كَمَثَلِ الَّذِيْنَ مِنْ قَبْلِهِمْ قَرِيْبًا ذَاقُوْا وَبَالَ اَمْرِهِمْۚ وَلَهُمْ عَذَابٌ اَلِيْمٌۚ
Terjemahan
(Mereka) seperti orang-orang yang sebelum mereka (Yahudi) belum lama berselang, telah merasakan akibat buruk (terusir) disebabkan perbuatan mereka sendiri. Dan mereka akan men-dapat azab yang pedih.
Tafsir Ringkas Kemenag RI
Pada awal surah ini dijelaskan bahwa Bani Qainuqa‘ diusir dari Madinah pada hari Sabtu bulan Syawal, 20 bulan setelah Nabi hijrah, karena mengkhianati perjanjian damai, menganiaya dan membunuh kaum muslim serta mengganggu keamanan kota Madinah.
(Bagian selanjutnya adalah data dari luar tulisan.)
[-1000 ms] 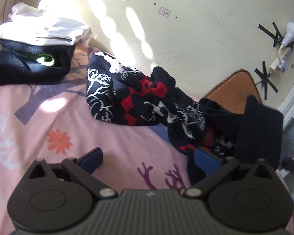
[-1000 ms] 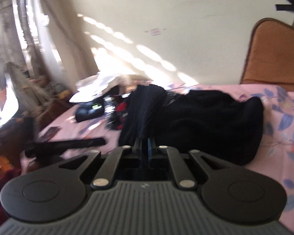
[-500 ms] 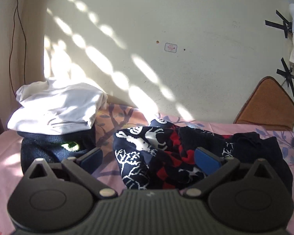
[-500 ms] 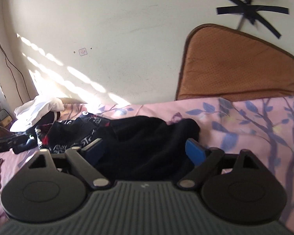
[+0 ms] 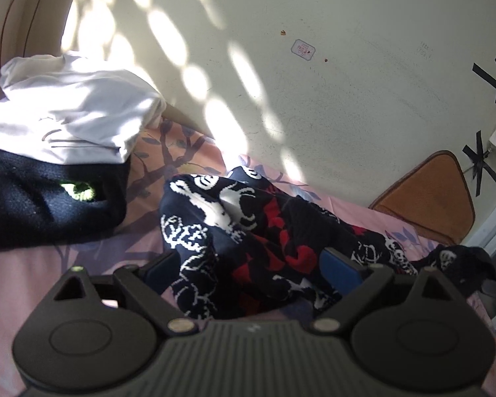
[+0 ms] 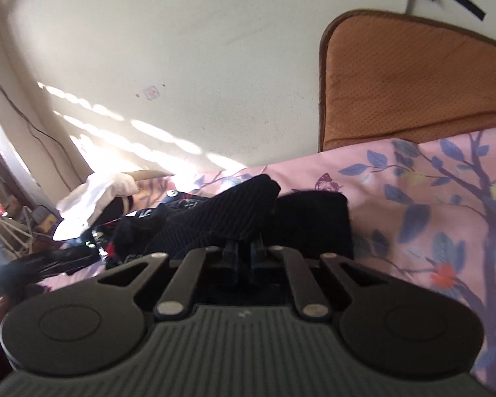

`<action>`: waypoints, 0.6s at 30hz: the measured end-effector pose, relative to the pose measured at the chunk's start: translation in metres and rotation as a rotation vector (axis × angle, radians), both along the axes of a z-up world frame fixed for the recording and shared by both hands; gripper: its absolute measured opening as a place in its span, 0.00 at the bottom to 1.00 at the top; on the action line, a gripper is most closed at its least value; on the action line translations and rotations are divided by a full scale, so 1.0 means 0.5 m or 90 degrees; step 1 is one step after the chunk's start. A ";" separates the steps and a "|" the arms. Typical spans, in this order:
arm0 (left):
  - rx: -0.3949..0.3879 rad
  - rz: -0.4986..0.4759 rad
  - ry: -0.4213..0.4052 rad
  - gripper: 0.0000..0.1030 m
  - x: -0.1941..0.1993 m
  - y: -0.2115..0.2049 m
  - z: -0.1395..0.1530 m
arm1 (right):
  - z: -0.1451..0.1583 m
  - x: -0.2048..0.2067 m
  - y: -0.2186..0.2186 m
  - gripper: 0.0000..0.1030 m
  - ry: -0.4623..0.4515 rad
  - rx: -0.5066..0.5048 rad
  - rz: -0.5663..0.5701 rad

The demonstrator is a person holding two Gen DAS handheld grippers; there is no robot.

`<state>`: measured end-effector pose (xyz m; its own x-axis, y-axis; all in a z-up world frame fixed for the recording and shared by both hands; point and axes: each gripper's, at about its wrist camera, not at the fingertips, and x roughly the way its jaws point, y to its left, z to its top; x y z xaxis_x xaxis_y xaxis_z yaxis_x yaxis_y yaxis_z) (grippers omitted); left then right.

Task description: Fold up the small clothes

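Picking up the next garment to fold

Right tool (image 6: 243, 253) pinches the black knit garment (image 6: 234, 211); left tool (image 5: 251, 269), spread beside it, should grab the patterned sweater (image 5: 234, 231).

My right gripper (image 6: 244, 254) buries its fingertips in the dark ribbed garment (image 6: 221, 218), so I cannot see the contact. At nine o'clock the room beyond the bed is blurred clutter. The orange cushion (image 6: 413, 82) runs off at three o'clock.

Your right gripper (image 6: 243, 253) has its jaws pinched on the dark ribbed garment (image 6: 225, 211); ahead to its right, the orange cushion (image 6: 413, 79).
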<state>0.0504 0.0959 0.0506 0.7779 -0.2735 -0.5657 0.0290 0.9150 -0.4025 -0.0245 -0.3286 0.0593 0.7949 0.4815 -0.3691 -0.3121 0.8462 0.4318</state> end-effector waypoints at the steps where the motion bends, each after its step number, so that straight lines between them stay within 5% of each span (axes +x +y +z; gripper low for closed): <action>1: -0.008 -0.006 0.002 0.91 0.007 -0.003 -0.003 | -0.004 -0.053 -0.034 0.08 -0.011 0.020 0.002; 6: -0.061 -0.021 0.021 0.91 0.033 -0.015 -0.025 | -0.053 -0.286 -0.143 0.14 -0.057 0.087 0.050; 8: -0.061 -0.049 0.021 0.91 0.037 -0.040 -0.030 | -0.057 -0.314 -0.168 0.25 -0.044 0.088 -0.001; 10: -0.027 -0.073 0.012 0.90 0.038 -0.075 -0.029 | -0.049 -0.308 -0.196 0.49 -0.048 0.100 -0.098; 13: 0.027 -0.072 0.006 0.74 0.038 -0.120 -0.029 | -0.033 -0.230 -0.201 0.49 -0.047 0.103 -0.160; 14: 0.041 -0.063 0.009 0.57 0.039 -0.129 -0.032 | -0.034 -0.194 -0.189 0.50 -0.049 0.097 -0.148; 16: 0.076 -0.038 0.016 0.38 0.040 -0.136 -0.038 | -0.002 -0.107 -0.137 0.50 -0.037 0.080 -0.112; 18: 0.054 -0.041 0.010 0.24 0.025 -0.121 -0.028 | 0.028 -0.010 -0.046 0.50 -0.018 0.036 -0.061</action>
Melalui ayat ini Allah menjelaskan nasib Bani Nadir di Madinah seperti nasib orang-orang yang sebelum mereka, Bani Qainuqa‘, diusir dari Madinah karena merencanakan pembunuhan Rasulullah. Peristiwa ini terjadi belum lama berselang, tidak lama setelah Perang Badar. Rasulullah mengepung benteng tempat mereka bersembunyi; menebang pohon kurma yang berada di dekat benteng dan membakarnya sehingga mereka terpaksa keluar dari benteng tersebut dan diusir dari Madinah. Dengan demikian, mereka telah merasakan akibat buruk perbuatan mereka mengkhianati perjanjian damai disebabkan perbuatan mereka sendiri, merencanakan pembunuhan Rasulullah. Dan di akhirat, mereka akan mendapat azab yang pedih, kekal selama-lamanya di dalam neraka.